→ TASK REQUIREMENTS: The lines below that include "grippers" are to be found and copied.
○ ○ ○
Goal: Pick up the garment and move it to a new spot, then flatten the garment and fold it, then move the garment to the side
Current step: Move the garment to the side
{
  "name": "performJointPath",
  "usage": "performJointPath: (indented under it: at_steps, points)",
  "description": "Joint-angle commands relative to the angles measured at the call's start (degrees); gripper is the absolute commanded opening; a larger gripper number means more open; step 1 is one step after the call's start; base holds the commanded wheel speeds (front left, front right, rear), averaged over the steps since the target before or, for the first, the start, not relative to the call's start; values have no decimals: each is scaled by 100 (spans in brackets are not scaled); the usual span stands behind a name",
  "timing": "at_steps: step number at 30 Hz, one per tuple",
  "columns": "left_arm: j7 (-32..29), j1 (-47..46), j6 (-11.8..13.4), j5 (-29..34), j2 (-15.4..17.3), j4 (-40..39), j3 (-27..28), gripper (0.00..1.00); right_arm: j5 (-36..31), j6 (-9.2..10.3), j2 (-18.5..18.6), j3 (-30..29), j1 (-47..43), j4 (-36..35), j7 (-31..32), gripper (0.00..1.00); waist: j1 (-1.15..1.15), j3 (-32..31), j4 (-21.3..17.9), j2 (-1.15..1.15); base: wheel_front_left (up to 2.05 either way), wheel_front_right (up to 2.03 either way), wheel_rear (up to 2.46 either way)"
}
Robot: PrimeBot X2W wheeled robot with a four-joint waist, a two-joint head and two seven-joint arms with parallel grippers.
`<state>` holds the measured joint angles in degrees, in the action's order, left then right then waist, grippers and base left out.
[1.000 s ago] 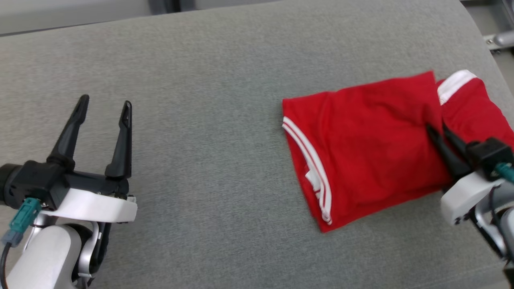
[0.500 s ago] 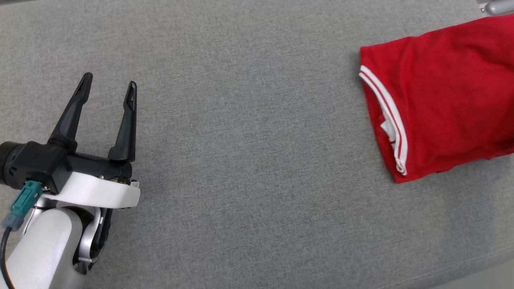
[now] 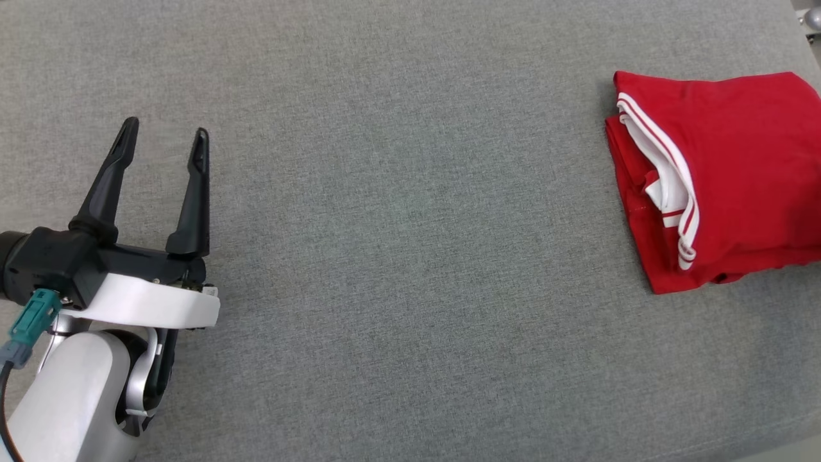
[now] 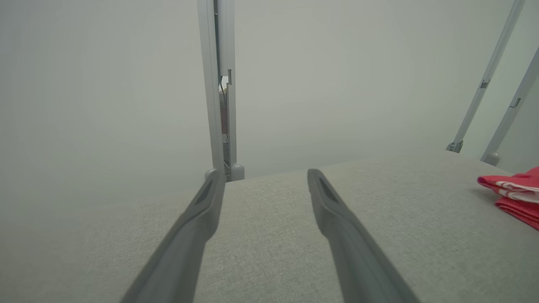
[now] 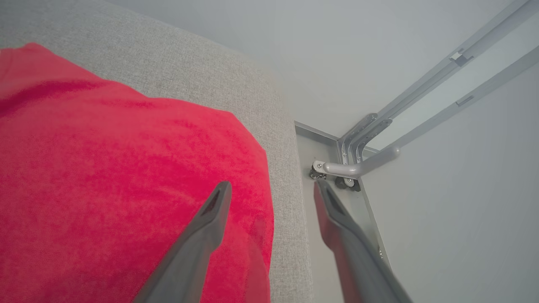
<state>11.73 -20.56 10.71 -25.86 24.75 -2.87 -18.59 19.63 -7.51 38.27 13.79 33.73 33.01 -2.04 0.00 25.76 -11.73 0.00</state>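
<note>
Folded red garment (image 3: pixel 744 160) is laid on grey surface (image 3: pixel 397 256). Left gripper (image 3: pixel 167 127) is held well apart from it, fingers wide; right gripper (image 5: pixel 271 185) over its edge, fingers spread.

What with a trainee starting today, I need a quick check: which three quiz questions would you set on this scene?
1. True or false: the folded red garment with white stripes lies on the grey fabric surface, towards the robot's right.
2. Choose one: the left hand is A) open and empty, B) shut on the garment, C) shut on nothing.
3. Fill in: in the right wrist view, the fingers of the right hand stand ____ (apart or together).
Key: 1 true; 2 A; 3 apart.
</note>
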Motion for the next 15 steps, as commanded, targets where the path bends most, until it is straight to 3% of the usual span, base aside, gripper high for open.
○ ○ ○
→ EXERCISE OUTPUT:
Robot: PrimeBot X2W wheeled robot with a four-joint waist, a two-joint head and two seven-joint arms with parallel grippers.
`<state>` holds the measured joint angles in degrees, in the action's order, left then right then waist, grippers and base left out.

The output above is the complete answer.